## [Assignment]
Return all the lines below exactly as written. Drop every picture.

------------------------------------

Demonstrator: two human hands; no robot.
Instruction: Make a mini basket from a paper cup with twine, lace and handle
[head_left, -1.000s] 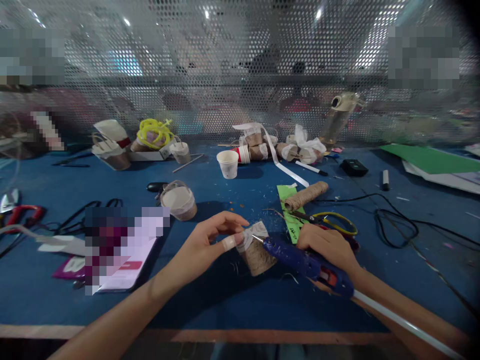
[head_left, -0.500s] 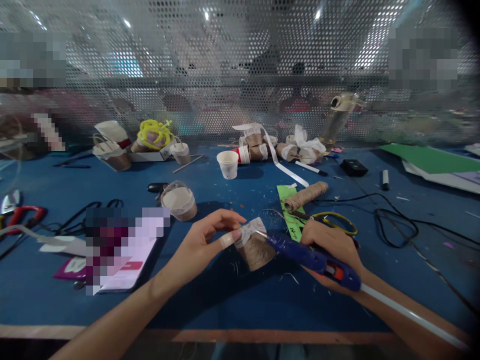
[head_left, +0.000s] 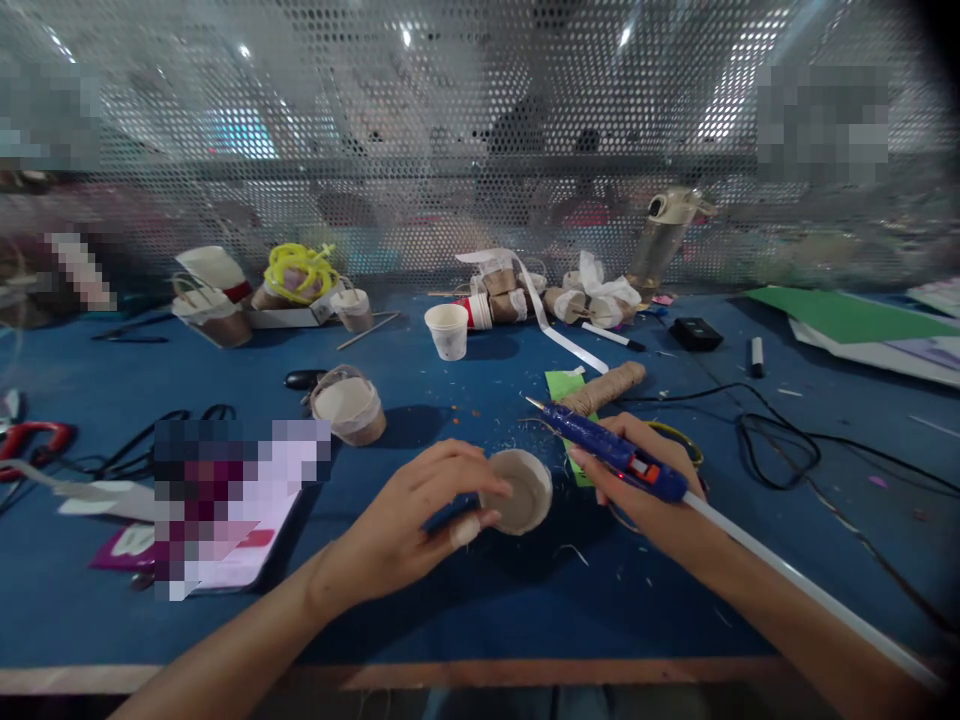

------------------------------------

## [Task result]
Demonstrator: two human hands; no robot.
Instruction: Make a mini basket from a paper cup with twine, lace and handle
[head_left, -1.000s] 
[head_left, -0.500s] 
[head_left, +0.000s] 

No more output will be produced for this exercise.